■ WHAT NEEDS TO BE DONE:
When the line containing "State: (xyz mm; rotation" appears in the entries below, begin printing there and stop after the line containing "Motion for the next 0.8"; print each of those lines exactly and no other line.

■ RECORDS SUPPLIED:
⁂

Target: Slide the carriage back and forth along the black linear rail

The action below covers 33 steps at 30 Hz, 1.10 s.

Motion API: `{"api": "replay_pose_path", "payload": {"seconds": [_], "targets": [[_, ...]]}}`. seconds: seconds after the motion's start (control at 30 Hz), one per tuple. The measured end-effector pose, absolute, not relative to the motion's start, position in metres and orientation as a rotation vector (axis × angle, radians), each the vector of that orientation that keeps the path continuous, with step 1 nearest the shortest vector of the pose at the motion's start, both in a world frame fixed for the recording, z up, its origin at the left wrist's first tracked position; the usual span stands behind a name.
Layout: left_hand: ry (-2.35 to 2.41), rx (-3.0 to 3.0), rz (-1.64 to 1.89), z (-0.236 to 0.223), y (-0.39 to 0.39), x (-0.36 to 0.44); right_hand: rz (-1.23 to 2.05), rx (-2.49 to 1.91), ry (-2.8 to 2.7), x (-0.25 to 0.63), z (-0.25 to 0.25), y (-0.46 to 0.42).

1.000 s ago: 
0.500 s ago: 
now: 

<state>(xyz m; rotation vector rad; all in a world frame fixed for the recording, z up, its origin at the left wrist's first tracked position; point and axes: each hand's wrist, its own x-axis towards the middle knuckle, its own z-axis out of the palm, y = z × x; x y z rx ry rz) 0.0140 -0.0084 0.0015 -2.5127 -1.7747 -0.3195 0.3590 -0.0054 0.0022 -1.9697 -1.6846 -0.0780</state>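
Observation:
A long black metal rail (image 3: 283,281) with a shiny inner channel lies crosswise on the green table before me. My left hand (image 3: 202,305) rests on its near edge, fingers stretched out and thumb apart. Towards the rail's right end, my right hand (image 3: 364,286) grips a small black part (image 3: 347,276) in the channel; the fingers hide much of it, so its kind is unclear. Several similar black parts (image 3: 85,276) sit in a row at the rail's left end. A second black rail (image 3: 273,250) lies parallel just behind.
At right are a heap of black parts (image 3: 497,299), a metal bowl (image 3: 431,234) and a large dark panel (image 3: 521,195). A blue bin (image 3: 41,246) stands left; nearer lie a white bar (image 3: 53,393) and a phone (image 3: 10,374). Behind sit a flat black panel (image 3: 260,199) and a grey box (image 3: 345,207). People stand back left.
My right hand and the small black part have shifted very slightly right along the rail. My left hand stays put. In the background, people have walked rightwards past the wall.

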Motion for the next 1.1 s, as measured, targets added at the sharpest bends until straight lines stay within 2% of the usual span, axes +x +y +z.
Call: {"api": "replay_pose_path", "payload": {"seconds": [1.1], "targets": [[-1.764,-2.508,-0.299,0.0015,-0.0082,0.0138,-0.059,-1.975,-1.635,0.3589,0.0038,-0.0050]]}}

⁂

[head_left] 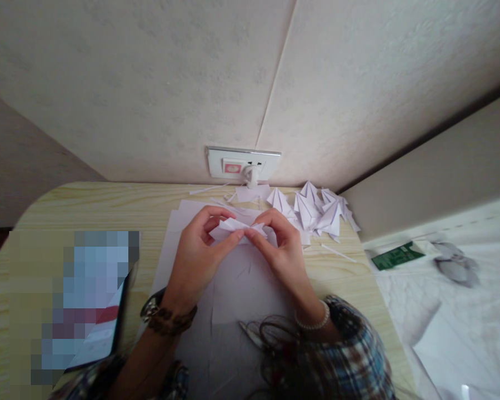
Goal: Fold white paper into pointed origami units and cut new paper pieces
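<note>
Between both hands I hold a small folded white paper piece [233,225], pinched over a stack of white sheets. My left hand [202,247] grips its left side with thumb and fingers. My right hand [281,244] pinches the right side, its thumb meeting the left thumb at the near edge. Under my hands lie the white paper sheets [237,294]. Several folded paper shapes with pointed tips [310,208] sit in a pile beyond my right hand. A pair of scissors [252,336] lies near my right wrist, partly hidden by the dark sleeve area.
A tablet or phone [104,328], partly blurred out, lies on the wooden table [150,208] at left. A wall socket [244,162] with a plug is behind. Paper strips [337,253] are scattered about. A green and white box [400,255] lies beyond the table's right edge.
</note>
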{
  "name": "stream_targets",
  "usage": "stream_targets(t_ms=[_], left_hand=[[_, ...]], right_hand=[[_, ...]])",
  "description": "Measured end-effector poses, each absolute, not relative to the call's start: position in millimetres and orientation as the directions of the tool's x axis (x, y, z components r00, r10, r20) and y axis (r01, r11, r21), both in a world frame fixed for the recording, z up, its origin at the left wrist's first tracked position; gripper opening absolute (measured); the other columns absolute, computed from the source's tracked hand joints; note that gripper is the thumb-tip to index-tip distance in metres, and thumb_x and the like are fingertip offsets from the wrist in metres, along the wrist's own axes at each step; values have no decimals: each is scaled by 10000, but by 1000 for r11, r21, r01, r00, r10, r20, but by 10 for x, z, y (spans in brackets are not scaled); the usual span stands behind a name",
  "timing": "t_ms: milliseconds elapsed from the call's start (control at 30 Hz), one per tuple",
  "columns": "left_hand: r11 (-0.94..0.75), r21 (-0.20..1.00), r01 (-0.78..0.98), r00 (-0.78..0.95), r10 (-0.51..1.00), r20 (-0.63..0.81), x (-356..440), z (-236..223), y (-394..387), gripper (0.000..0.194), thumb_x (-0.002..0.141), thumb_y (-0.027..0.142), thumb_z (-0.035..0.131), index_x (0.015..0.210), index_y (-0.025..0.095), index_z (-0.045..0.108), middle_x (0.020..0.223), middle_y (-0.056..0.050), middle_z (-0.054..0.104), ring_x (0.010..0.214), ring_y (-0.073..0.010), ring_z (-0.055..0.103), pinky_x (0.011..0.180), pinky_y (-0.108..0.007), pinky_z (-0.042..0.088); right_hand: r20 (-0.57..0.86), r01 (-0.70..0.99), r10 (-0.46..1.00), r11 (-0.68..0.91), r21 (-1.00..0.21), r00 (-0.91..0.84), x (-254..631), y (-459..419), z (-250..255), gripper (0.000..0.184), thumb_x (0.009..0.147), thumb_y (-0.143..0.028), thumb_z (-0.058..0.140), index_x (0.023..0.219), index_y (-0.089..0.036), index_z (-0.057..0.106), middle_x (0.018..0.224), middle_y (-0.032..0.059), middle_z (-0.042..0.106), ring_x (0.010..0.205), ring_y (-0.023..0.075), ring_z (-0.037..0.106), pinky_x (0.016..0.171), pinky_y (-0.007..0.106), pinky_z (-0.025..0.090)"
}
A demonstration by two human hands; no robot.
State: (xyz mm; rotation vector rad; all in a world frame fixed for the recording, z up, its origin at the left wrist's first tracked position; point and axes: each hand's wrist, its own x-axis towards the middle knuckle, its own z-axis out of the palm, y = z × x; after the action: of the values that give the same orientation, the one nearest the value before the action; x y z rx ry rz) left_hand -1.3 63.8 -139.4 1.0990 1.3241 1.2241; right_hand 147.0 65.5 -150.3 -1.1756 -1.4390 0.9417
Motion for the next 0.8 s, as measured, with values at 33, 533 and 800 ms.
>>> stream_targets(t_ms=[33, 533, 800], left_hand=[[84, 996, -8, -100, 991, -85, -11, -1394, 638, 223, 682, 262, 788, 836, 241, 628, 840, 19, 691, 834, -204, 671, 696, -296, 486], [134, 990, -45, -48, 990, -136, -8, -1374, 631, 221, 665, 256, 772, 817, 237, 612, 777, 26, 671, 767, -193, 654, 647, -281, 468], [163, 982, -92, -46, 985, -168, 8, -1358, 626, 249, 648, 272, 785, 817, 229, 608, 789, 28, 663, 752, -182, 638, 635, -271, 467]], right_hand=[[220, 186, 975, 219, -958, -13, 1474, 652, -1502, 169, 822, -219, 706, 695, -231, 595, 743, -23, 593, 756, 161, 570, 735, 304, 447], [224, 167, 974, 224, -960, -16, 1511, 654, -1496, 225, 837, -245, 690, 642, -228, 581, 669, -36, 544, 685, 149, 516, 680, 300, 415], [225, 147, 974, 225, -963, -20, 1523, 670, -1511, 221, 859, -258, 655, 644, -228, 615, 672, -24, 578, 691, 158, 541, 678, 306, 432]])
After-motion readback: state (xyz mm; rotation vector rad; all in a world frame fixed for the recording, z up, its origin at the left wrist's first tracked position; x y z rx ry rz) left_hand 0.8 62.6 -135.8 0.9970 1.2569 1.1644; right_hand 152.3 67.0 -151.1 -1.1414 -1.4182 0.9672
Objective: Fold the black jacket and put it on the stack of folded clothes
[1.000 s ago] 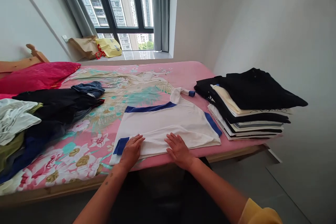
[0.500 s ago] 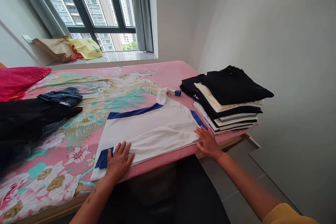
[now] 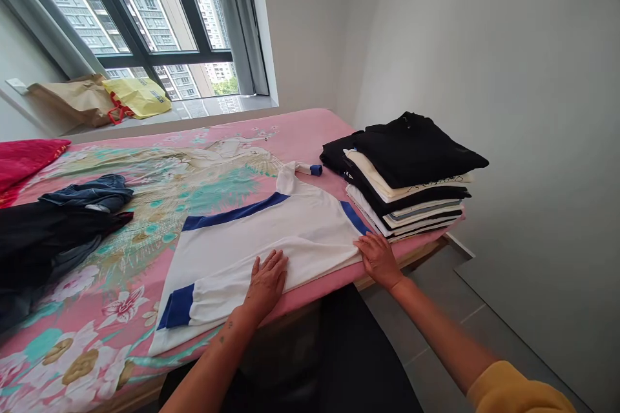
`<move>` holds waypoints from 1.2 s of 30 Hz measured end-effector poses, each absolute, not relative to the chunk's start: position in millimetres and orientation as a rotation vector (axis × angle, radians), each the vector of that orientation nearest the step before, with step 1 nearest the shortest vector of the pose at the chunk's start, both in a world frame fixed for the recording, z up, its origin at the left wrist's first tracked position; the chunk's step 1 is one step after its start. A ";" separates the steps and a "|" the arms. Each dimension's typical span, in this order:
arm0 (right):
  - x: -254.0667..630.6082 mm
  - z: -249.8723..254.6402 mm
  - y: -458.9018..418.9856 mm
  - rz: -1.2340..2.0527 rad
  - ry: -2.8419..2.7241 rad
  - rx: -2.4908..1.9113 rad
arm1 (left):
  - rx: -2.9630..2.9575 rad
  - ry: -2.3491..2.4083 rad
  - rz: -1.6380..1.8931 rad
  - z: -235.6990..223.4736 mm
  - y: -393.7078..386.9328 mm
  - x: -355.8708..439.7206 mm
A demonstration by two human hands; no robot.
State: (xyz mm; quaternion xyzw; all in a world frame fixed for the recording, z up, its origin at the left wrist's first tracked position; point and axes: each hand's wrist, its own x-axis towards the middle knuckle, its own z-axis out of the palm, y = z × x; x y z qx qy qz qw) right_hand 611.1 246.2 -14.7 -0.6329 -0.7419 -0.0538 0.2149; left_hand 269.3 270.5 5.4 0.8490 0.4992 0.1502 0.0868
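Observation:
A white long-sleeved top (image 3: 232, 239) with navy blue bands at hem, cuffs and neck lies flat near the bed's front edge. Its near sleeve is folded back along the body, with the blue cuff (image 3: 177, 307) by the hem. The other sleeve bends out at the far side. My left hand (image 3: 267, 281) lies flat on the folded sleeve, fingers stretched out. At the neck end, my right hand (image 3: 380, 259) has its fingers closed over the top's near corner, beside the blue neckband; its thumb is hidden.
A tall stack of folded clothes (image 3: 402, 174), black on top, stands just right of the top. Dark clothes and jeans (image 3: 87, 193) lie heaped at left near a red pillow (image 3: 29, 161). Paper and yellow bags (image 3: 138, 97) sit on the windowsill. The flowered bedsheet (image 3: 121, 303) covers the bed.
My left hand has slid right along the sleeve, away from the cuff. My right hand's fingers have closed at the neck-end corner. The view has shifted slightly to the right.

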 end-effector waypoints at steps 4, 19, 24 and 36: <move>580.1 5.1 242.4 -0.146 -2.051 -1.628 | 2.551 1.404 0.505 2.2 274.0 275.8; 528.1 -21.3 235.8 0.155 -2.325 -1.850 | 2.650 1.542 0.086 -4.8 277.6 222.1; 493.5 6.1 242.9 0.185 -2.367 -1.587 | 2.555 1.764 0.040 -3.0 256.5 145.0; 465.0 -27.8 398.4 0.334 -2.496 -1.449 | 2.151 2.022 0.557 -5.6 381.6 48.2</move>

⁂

■ TASK ANSWER:
State: (xyz mm; rotation vector rad; all in a world frame fixed for the recording, z up, its origin at the left wrist's first tracked position; point and axes: each hand's wrist, its own x-axis towards the middle knuckle, its own z-axis out of the palm, y = z × x; after the action: of the values that give the same orientation, the one nearest the value before the action; x y z rx ry rz) left_hand -1.3 63.8 -139.4 1.0990 1.3241 1.2241; right_hand 147.0 65.5 -150.3 -1.1756 -1.4390 0.9417
Motion for the next 0.8 s, as measured, with values at 33, 533 and 800 ms.

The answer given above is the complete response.